Bir Zamanlar Anadolu’da (2011), Kış Uykusu (2014), Ahlat Ağacı (2018) onun sinemasını toplumsallaştıran bir boyuta taşırken gene de insandan/tekil insanın öyküsünden vazgeçmedi. Henüz oluşamayan “birey”i sancısını anlattı bize. O nedenle de taşrada/ötede sıkışıp kalmış insanın öyküsünü anlatırken o biçareliğinin nerelerden/nelerden kaynaklandığı gösterebilmek, hatta daha iyi hissettirebilmek için söze yaslandı. Yani uzun diyaloglara... Bazen birer roman içeriğini andıran cümleler... Anlatıcı/filmin kurucusunun hayata bakışını dillendiren sözler... Oysa, Ceylan sinemasından ön planda olan, hep de öyle akıp duran görselliği zaman zaman gölgeleyen bir şeydi bu bence.
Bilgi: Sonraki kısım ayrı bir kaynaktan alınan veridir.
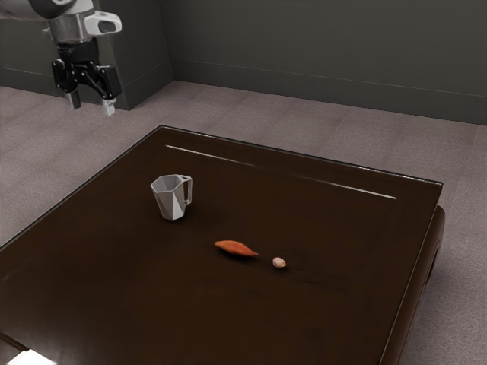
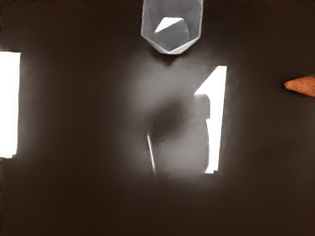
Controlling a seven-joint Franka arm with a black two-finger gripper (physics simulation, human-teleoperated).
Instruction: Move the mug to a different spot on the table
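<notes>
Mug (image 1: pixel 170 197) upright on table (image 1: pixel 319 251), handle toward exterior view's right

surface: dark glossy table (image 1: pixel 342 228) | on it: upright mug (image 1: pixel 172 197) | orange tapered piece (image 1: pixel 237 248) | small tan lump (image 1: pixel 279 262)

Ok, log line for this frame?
gripper: raised, jaws open, empty | mug: upright on table, untouched | stage: pre-approach
</notes>
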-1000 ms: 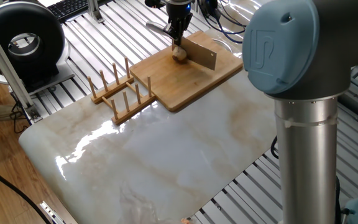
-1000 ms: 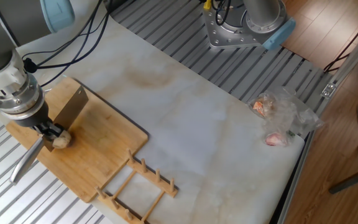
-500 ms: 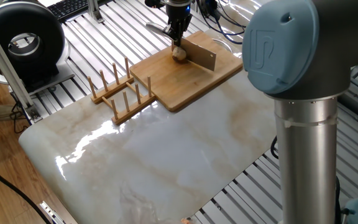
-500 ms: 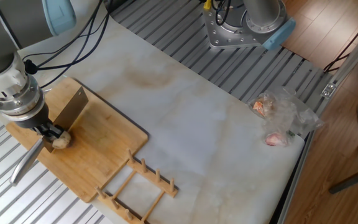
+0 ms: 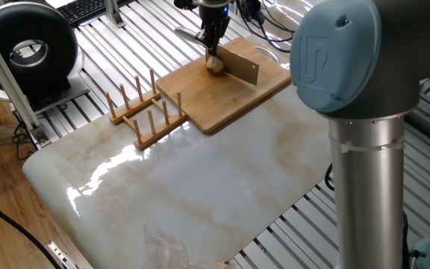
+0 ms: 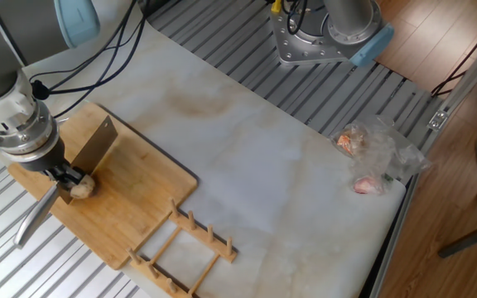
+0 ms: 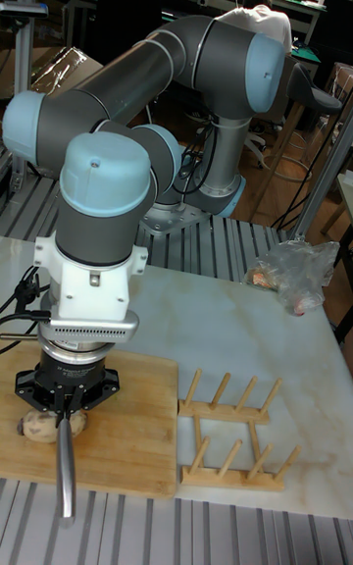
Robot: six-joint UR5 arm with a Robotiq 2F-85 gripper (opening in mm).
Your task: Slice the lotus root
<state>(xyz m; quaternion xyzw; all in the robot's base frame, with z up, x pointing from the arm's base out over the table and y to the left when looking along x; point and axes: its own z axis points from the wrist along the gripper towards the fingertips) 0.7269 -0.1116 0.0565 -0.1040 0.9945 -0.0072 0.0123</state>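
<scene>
The lotus root (image 6: 82,189) lies on the bamboo board (image 6: 131,207), toward the board's far-left part as the other fixed view shows it, with the tool (image 6: 65,176) directly above and its tips right at the root. The tool appears clamped on the handle of a knife (image 7: 65,457), whose long grey part hangs down past the board's near edge in the tall fixed view; how wide the jaws stand cannot be told, since the wrist hides them. A cleaver (image 5: 241,63) stands on edge on the board just beside the root.

The step in hand looks like the cut itself, or the lining-up for it: the tool is low over the root, touching or nearly so. The next move likely calls for a straight downward press through the root to the board, then a lift clear, with care that the rounded chunk does not roll sideways or toward the cleaver. The wooden rack (image 5: 144,108) sits beside the board on the tabletop (image 5: 200,194), apart from the work
</scene>
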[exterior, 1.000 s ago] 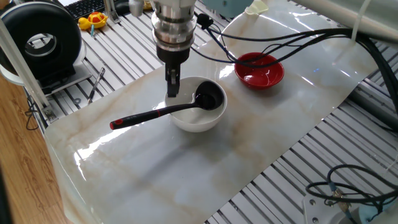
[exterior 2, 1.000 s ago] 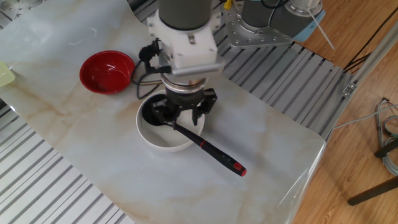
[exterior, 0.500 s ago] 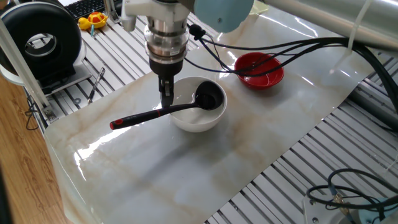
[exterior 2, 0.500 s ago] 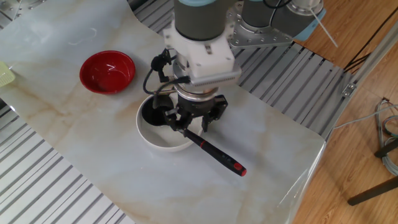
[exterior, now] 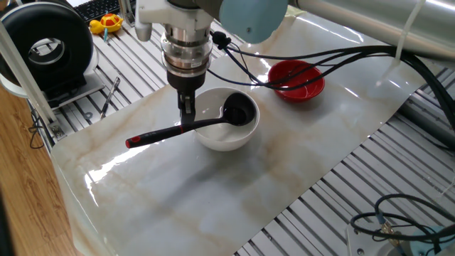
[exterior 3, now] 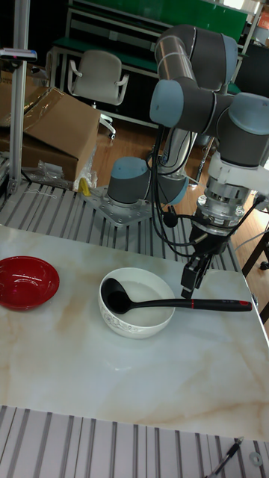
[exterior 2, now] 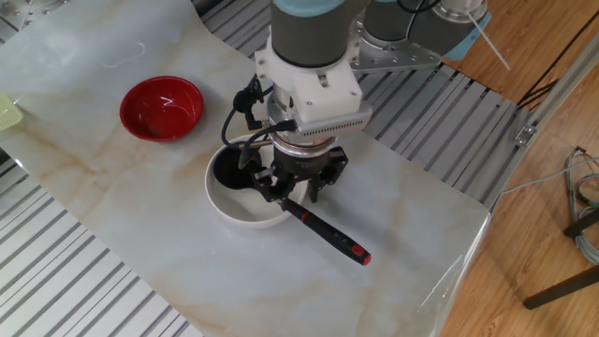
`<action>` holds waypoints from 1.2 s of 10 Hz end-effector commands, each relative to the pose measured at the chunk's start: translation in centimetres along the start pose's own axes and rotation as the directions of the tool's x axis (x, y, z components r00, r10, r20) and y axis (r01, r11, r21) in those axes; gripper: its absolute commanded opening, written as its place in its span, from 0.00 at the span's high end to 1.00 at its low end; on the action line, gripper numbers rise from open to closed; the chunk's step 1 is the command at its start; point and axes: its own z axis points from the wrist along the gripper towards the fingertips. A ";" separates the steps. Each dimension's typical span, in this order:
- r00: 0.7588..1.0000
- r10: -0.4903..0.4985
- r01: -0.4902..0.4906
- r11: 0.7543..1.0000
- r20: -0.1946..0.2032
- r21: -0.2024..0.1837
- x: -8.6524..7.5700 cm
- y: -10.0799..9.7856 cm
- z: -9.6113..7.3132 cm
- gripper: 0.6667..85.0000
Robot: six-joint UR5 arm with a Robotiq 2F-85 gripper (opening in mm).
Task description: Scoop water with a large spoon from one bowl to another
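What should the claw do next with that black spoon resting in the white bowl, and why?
Probably ease down a little and close on the handle. The claw hangs just above the large spoon, apparently open and not gripping it. The spoon's scoop sits inside the white bowl, its handle resting over the rim. The red bowl stands apart, so nothing can be carried there until the spoon is held.

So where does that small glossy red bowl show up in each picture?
One fixed view: glossy red bowl upper right of centre.
The other fixed view: upper left.
Tall fixed view: left edge, mid-height.
Shared landmark: the larger white bowl holding the black spoon.
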 end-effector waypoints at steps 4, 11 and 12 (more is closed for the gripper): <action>0.998 -0.019 0.018 1.000 0.052 0.004 -0.8 -0.4 -0.7 0.42; 0.998 -0.066 0.066 0.998 0.024 -0.018 -0.1 0.2 -0.7 0.43; 0.998 -0.064 0.065 0.998 0.028 -0.015 -0.2 0.1 -0.7 0.43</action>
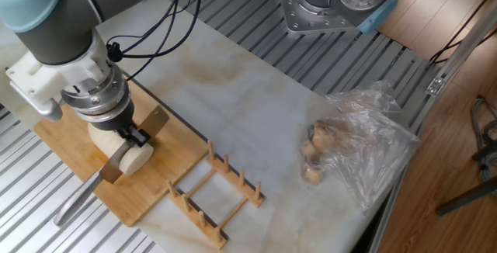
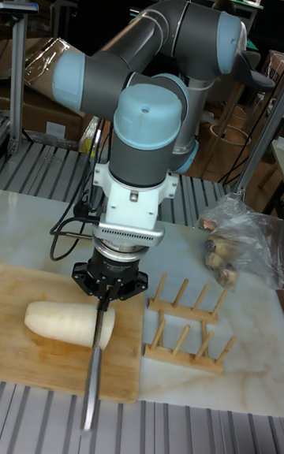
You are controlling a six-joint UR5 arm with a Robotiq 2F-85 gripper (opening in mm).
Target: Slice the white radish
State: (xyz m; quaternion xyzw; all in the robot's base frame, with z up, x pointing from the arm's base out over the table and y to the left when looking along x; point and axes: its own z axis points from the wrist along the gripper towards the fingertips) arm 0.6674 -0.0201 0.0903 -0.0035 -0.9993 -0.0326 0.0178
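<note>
One knife [image 2: 95,359] stands blade-down in my gripper [image 2: 106,291], my fingers pinching it near the top, its edge sunk into the white radish [image 2: 67,322] close to the right end. That radish lies lengthwise on the wooden cutting board [image 2: 47,367], at the desk's near left corner. Just right of the board sits a wooden rack [image 2: 185,336]. Farther right, by the edge, a clear plastic bag [image 2: 241,237] holds brownish lumps.
</note>
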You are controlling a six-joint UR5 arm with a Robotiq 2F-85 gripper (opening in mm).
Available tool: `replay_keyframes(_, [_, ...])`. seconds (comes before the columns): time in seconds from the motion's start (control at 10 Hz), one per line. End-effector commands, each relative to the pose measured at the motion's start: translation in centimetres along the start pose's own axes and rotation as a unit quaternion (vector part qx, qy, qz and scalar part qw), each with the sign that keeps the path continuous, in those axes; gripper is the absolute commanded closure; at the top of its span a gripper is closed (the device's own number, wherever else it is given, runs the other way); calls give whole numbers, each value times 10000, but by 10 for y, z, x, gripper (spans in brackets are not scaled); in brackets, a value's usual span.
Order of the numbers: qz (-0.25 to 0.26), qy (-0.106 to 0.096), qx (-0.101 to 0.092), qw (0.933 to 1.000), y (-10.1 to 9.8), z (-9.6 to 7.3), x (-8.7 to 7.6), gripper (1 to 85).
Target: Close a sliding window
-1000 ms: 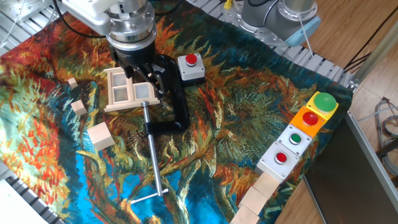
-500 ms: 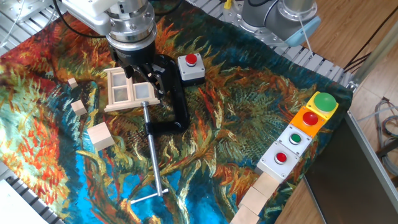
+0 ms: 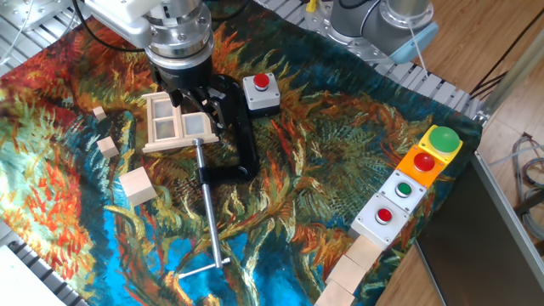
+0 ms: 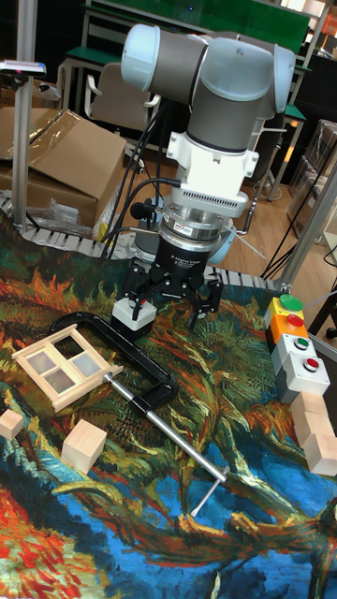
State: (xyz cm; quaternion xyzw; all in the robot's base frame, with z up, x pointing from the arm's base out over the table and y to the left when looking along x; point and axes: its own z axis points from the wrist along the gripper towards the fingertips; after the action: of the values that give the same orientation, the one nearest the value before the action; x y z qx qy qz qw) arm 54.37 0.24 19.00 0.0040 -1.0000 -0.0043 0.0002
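Observation:
The sliding window point(image 3: 177, 124) is a small pale wooden frame with side-by-side panes, lying flat on the patterned cloth at the upper left. In the tall fixed view the sliding window point(image 4: 64, 364) lies left of the arm. My gripper point(image 3: 189, 102) hangs just behind the window's far edge, over the head of a black clamp. From the front, the gripper point(image 4: 175, 304) points straight down with its fingers point(image 4: 140, 293) spread apart and nothing between them. It hovers above the cloth and does not touch the window.
A black C-clamp point(image 3: 240, 136) with a long metal screw rod point(image 3: 209, 212) lies right of the window. A grey box with a red button point(image 3: 261, 92) sits behind it. Loose wooden cubes point(image 3: 138, 186) lie at the left, button boxes point(image 3: 421, 170) and stacked cubes point(image 3: 353, 263) at the right.

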Motion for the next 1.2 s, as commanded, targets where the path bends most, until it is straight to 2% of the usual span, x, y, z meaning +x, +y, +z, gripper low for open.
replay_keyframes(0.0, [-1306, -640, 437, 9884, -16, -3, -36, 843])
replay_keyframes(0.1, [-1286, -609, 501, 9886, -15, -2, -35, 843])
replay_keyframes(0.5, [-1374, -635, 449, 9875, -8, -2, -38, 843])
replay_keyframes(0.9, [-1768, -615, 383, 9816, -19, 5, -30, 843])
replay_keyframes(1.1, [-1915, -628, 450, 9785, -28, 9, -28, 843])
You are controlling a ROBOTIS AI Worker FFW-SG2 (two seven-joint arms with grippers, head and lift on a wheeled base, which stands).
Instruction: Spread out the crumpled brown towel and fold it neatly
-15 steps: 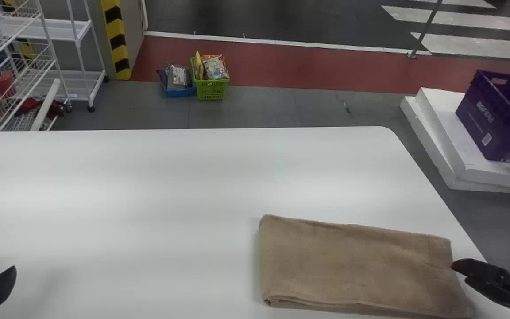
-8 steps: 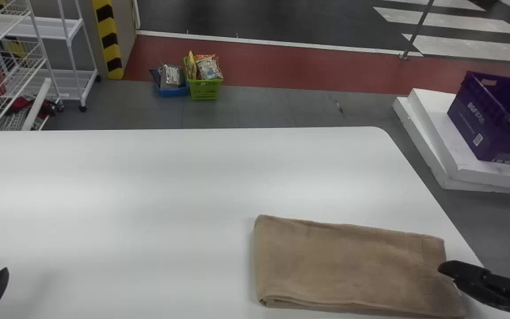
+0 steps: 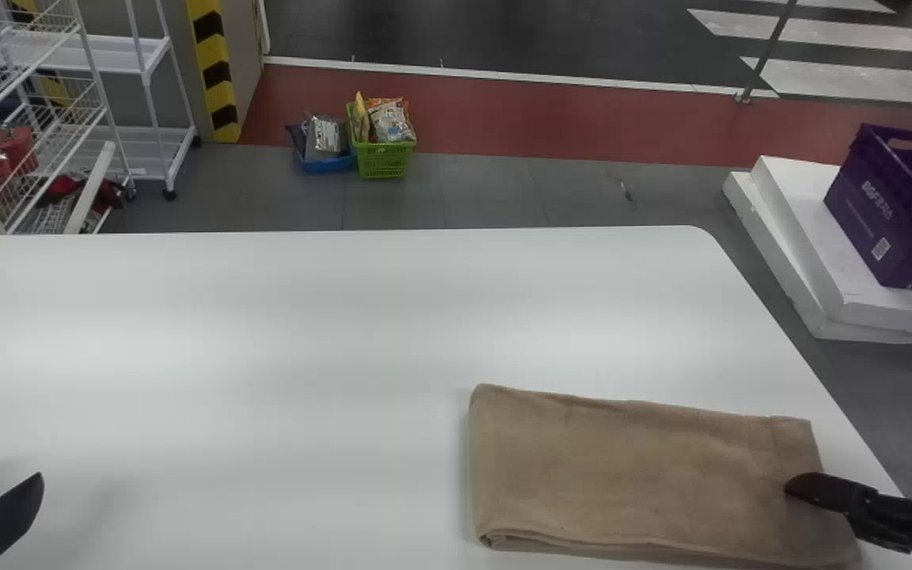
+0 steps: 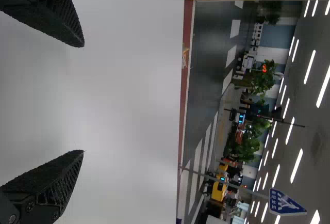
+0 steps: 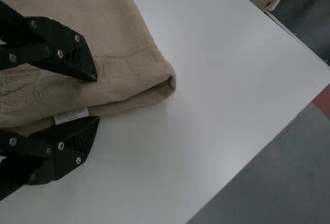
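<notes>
The towel (image 3: 638, 475) lay folded near the worktop's (image 3: 266, 356) right edge, right claw (image 3: 824, 504) parted at its end, left claw (image 3: 1, 467) spread.

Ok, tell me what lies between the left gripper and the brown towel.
Only bare white tabletop lies between the left gripper and the towel, as the head view shows.

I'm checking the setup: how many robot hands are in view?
2: the left hand over the table, at the head view's left edge; the right hand at the right end of the towel.
</notes>
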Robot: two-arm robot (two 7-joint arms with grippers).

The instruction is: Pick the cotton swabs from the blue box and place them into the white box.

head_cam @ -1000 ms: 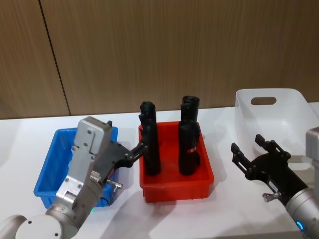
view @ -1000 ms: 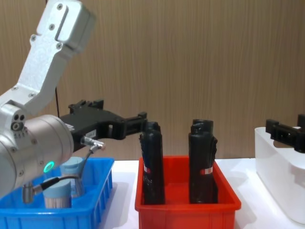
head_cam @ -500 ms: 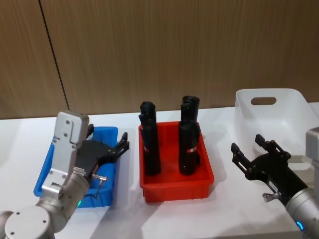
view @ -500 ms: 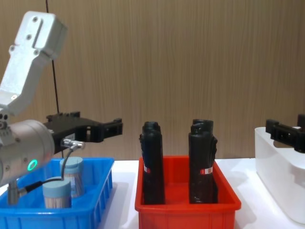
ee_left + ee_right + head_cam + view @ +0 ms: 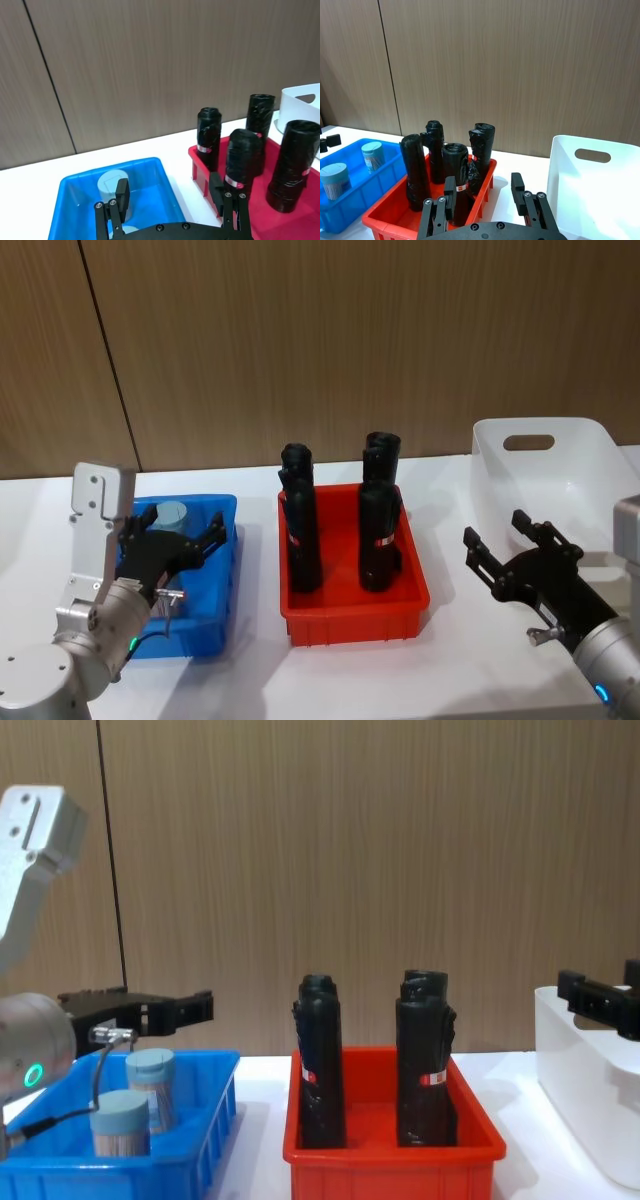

Anlattığı o “yeraltı” insanının sıkışıp kalmışlığını gösterdiği dar ve karanlık mekânlar, upuzun doğa görüntülerine yansıyan hayat sonsuzluğunu anlatan bozkırlar, karlı yollar...

Doğayı bir anlatı kahramanı gibi görmesi ama eninde sonunda anlattığı hikâyesini getirip birtakım “mesele”lere bağlaması...

İşte bu bağlama/bağlantı kurma noktasında Ceylan’ın en temel sıkıntısı, kurduğu/geliştirdiği diyalogların yarattığı karakterlerin dünyasına uzaklığı. Sanırım burada asıl vazgeçemediği olgu söze/edebiyata sadakati.

Edebiyatta, yazıda şunu yinelerim sıklıkta; ne kadar ayıklarsanız bir metin o kadar iyi olur. Çapaklardan arındığın yazdığınız metni, ve gevezelik etmeyin; yaşatarak hissettirin, anlatıp özetleyip durmayın.

Sanırım burada söz geldi Kuru Otlar Üstüne filminin konusu, izlekleri, çizilen karakterlerin ne anlam ifade ettiğine; neden/niçin sorularının karşılığına. Bunu da filmi ikinci kez izledikten sonra yazacağım sevgili okurum.